• _Required work_:
A faithful copy of the whole listing is the goal. Match it exactly.

• _Provided material_:

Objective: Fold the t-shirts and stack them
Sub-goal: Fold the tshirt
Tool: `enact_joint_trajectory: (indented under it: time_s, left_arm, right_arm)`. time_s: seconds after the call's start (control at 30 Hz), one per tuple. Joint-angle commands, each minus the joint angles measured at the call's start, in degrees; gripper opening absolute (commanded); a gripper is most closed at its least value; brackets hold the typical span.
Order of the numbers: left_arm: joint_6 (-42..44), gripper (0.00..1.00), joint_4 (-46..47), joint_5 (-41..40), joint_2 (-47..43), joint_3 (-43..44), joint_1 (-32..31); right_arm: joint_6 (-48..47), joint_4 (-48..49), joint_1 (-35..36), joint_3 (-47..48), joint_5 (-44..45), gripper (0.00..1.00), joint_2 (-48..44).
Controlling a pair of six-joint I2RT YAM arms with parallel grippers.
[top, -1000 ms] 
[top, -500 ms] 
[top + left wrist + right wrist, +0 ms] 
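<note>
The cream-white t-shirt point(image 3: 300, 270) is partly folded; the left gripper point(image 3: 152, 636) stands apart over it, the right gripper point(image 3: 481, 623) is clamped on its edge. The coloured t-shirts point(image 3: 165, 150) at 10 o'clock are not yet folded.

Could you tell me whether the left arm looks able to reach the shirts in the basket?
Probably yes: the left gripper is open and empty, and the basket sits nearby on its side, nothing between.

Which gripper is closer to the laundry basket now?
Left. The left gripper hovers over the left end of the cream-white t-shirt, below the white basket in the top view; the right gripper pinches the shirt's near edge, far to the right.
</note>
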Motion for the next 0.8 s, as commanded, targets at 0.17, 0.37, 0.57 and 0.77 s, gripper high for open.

• _Finished task_:
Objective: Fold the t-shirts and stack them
Sub-goal: Fold the tshirt
Tool: `enact_joint_trajectory: (indented under it: time_s, left_arm, right_arm)`. time_s: seconds after the call's start (control at 30 Hz), one per tuple. Joint-angle commands, each minus the joint angles measured at the call's start, in degrees; gripper opening absolute (commanded); a gripper is most closed at its least value; brackets hold the typical span.
Order of the numbers: left_arm: joint_6 (-42..44), gripper (0.00..1.00), joint_4 (-46..47), joint_5 (-41..40), joint_2 (-47..43), joint_3 (-43..44), joint_1 (-32..31); right_arm: joint_6 (-48..47), joint_4 (-48..49), joint_1 (-35..36), joint_3 (-47..48), joint_5 (-44..45), gripper (0.00..1.00), joint_2 (-48..44).
Controlling a pair of six-joint I2RT YAM arms with parallel grippers.
[top, -1000 ms] 
[top, -500 ms] 
[top + left wrist + right wrist, +0 ms] 
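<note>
The cream-white t-shirt point(image 3: 300, 270) is partly folded; the left gripper point(image 3: 152, 636) stands apart over it, the right gripper point(image 3: 481, 623) is clamped on its edge. The coloured t-shirts point(image 3: 165, 150) at 10 o'clock are not yet folded.

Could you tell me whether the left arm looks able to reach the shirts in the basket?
Probably yes: the left gripper is open and empty, and the basket sits nearby on its side, nothing between.

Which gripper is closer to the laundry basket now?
Left. The left gripper hovers over the left end of the cream-white t-shirt, below the white basket in the top view; the right gripper pinches the shirt's near edge, far to the right.
</note>
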Motion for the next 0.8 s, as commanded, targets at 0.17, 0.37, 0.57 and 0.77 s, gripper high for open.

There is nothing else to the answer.